Two American seminarians living and studying in Rome have found that their experience of Lent this year has been both challenging and rewarding.
“I’ve given up eating burgers and eating out, but I’ve also added things to my prayer regiment,” said Kyle Sahd, originally from the Diocese of Harrisburg in Pennsylvania.
For Sahd that means organizing Mass at the Station Churches, which the Pontifical North American College sponsors every other Lent.
It also means getting up before 6:00 a.m. to make it in time for Mass at 7:00 a.m. in a different Roman church each day. His duties also involve finding a priest to celebrate Mass, making sure the various churches are available, and taking care of liturgical vestments.
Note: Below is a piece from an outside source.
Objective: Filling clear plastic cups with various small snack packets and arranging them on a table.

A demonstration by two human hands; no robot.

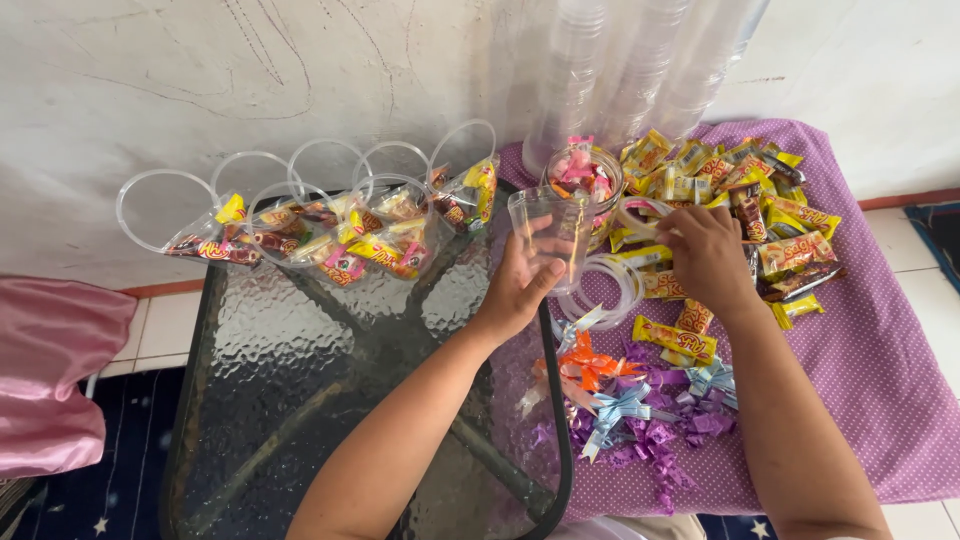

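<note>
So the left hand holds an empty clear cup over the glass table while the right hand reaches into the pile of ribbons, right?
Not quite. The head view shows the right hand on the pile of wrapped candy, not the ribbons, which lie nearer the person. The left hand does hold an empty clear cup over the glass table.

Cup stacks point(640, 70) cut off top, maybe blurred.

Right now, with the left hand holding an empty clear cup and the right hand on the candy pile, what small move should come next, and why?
Probably lift one wrapped candy and drop it into the clear cup. The left hand holds the cup upright and it looks empty, the right hand already rests on the candy pile, and the filled cups beside it hold similar sweets.
</note>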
Sahd hopes that in the end this Lenten effort will increase his knowledge of Jesus’ Passion.
Seminarian Alex Kreidler from the Kansas City-St. Joseph diocese is charged with helping Sahd make sure the Station Masses happen.
“It is my house job to be the assistant to Kyle in the Station Churches so I’ve made that a real part of the Lenten practice this year,” said Kreidler.
“It’s become a practice and a penance in itself because last year it was optional for me, but this year it isn’t,” he said.
Organizing the Station Masses also means that the two seminarians are staying in Rome while their classmates head to all corners of Europe for Holy Week, a chance that only comes up every other year.
Kreidler said he hopes to attend some of the Pope’s Masses during the last three days of Holy Week.
“For a Catholic, Holy Week is the holiest week of the year because we concentrate on the Lord’s most important events of his life,” said Kreidler.
“It’s this time of year that forms our identity as Christians and gives substance to the Creed,” he stated.
For Sahd, the transition between Popes has also been a big part of Lent.
“This has been just a wonderful and blessed week and even month to be here during the transition of Benedict to His Holiness, Francis,” Sahd reflected.
“It’s been such a blessed time to witness the faith here in Rome and to see how it is alive in Italy,” said the seminarian, who has been at the college for nearly three years.
He noted that while “celebrating the Pope is part of Italian culture,” it is also “such a joy to see the universality of the Church.”